A la musique (ter)

Le petit Paul Verlaine courait, bien vite sur l’Esplanade, écouter la musique donnée par le 2è génie, des fantaisies sur des opéras d’Ambroise Thomas, un autre messin. Il était tout émoustillé par les toilettes, la soie, le satin, les moires des dames et les plastrons, les épaulettes d’or des militaires. Dans sa jeunesse, il fut librettiste d’opérettes avec Fisch-Ton-Khan ou Vaucochard et fils et collabora avec Emmanuel Chabrier qui disait de la musique de Thomas qu’elle est légère, facile et mélodieuse. Ce serait sans dire les ariettes oubliées, celles de Favart, rappelées par Arthur Rimbaud. Il a pu connaître à Paris son compatriote, Gabriel Pierné, né à Metz qui avait comme lui choisi la nationalité française. Une affreuse époque lointaine. L’époque a changé, les nouvelles toujours aussi maussades.

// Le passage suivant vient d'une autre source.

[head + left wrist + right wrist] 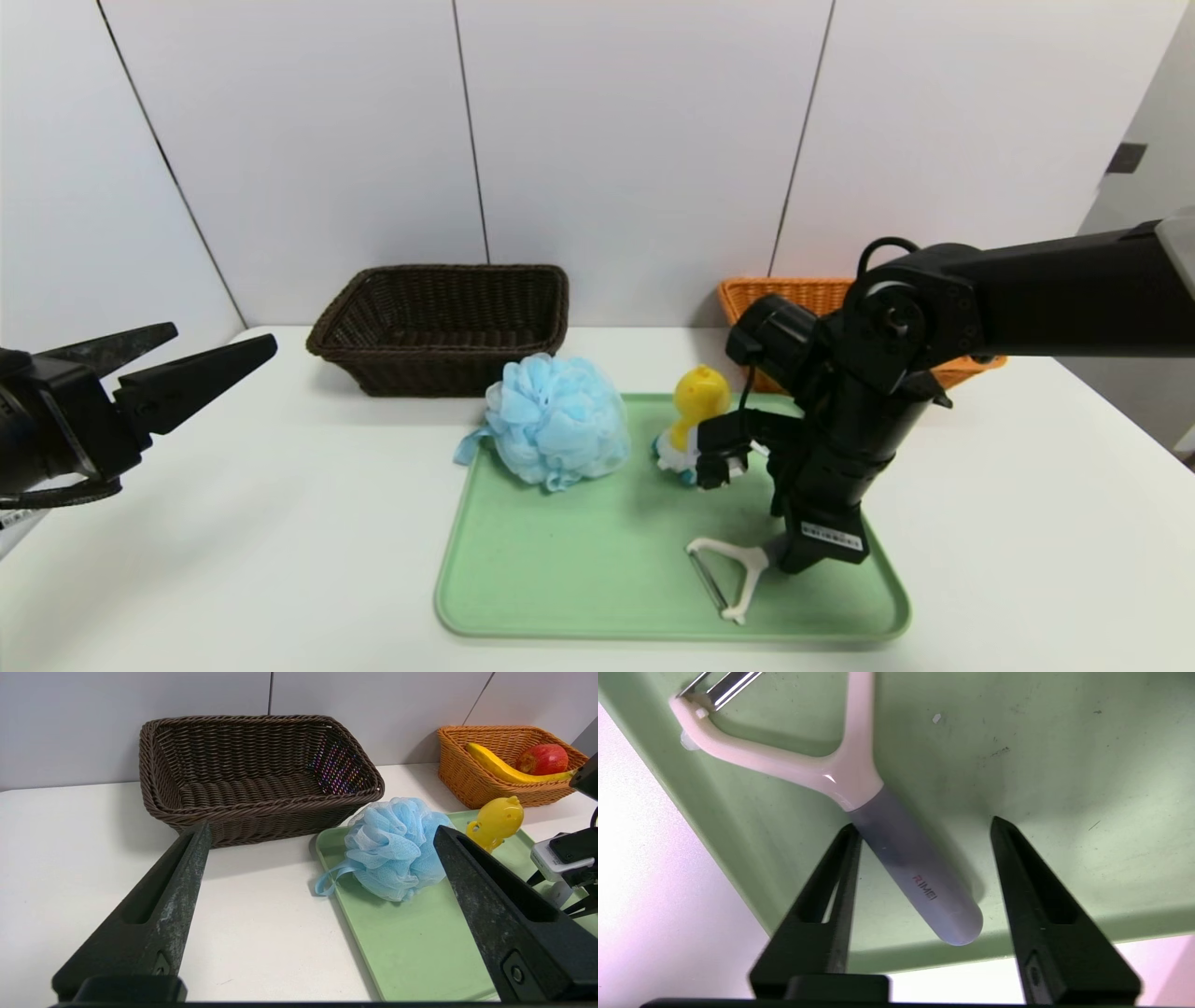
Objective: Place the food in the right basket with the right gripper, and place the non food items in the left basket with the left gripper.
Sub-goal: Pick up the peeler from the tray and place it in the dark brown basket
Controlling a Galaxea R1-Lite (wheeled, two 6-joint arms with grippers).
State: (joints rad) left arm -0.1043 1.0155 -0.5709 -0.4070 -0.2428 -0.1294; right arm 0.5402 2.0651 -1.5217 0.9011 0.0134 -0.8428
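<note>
Right gripper: is being held low over the green tray, fingers spread apart, with the grey handle of the peeler lying between them; nothing is being gripped.
Risk: a non-food item is being straddled by the wrong claw. If those fingers are closed, the peeler is judged likely to be carried to the orange basket, against the sorting rule. One fingertip is seen just beside the handle, so the peeler could also be nudged toward the tray's near rim.
Right arm pose: is being reached in from the right, bent at the elbow, wrist pointing steeply down at the tray's right part.
Left gripper: is being held off the table's left side, fingers wide apart and empty, aimed toward the sponge.
Non-food items: sponge, duck toy and peeler are all lying on the tray, none yet in the dark basket.
Food: banana and apple are already lying in the orange basket.
</note>
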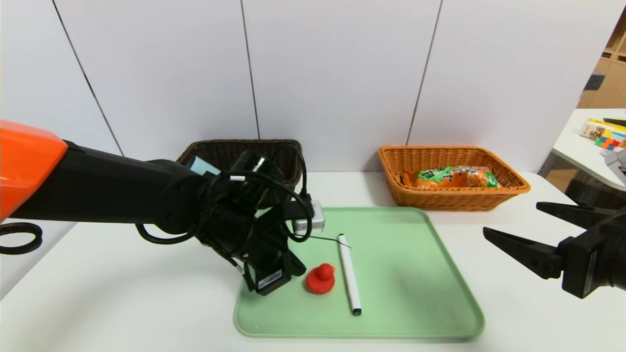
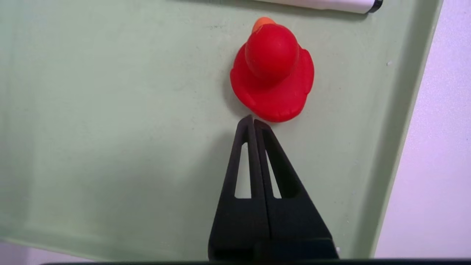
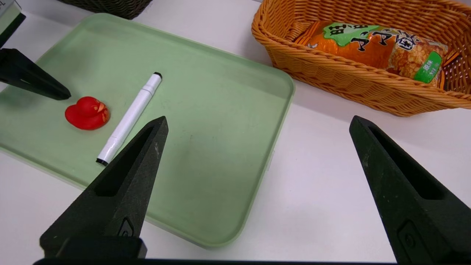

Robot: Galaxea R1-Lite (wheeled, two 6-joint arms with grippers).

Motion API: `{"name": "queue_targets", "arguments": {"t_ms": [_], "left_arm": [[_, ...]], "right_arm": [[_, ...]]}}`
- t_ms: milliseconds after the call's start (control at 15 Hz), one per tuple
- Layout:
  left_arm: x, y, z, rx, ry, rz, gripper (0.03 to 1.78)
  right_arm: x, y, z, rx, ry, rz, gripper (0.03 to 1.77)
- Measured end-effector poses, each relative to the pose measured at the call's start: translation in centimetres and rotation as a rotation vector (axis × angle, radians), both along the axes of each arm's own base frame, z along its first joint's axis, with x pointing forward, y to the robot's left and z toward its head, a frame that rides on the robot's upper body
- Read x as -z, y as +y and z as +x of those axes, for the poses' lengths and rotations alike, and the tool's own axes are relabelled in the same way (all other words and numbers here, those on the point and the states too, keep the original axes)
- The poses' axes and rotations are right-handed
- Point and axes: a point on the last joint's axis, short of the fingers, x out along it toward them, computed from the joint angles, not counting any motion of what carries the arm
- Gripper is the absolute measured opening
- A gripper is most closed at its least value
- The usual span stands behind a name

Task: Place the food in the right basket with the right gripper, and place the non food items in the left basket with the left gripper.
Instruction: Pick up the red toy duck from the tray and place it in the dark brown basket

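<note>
Head view: the left end effector (image 1: 293, 266) sits low over the green tray (image 1: 415, 293), just beside the red toy duck (image 1: 320, 278), with the arm's bulk hiding its tips. The white marker (image 1: 349, 274) lies on the tray just beyond the duck. The dark left basket (image 1: 274, 151) stands behind the arm, and the orange right basket (image 1: 508, 190) already holds a snack packet (image 1: 452, 177). The right end effector (image 1: 518, 234) hangs apart from all this, over the worktop (image 1: 98, 293) on the right, its fingers spread wide.

Left wrist view: the left end effector's fingers are pressed together with nothing between them, tips right at the edge of the duck (image 2: 272, 71), which sits free on the tray. The risk I judge here is plain: a lift now would carry nothing to the left basket. If the closed tips push forward instead, they could shove the light duck against the marker (image 2: 331, 3) and roll it.

Right wrist view: the duck (image 3: 87, 112) and marker (image 3: 129, 117) both rest on the tray, still to be sorted, with the left end effector's dark tip (image 3: 55, 94) close beside the duck. The right end effector (image 3: 257, 123) is wide open and empty. With only non-food left on the tray, using this arm for either would break the rule
</note>
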Motion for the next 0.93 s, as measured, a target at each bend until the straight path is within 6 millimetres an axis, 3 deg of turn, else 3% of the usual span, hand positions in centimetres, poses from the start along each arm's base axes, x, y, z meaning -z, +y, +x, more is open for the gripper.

Pourtant, il suffit d’un peu de musique. Le chœur de l’opéra-théâtre, ce mardi, offrait à voir six belles en toilette, au décolleté pigeonnant, trois messieurs en jaquette et à entendre un répertoire musical de comédies : soli, duos, et enfin tutti, telle une prière s’envolait « C’est l’amour qui flotte dans l’air à la ronde, c’est l’amour qui console le pauvre monde, c’est l’amour qui rend chaque jour la gaîté, c’est l’amour qui nous rendra la liberté ».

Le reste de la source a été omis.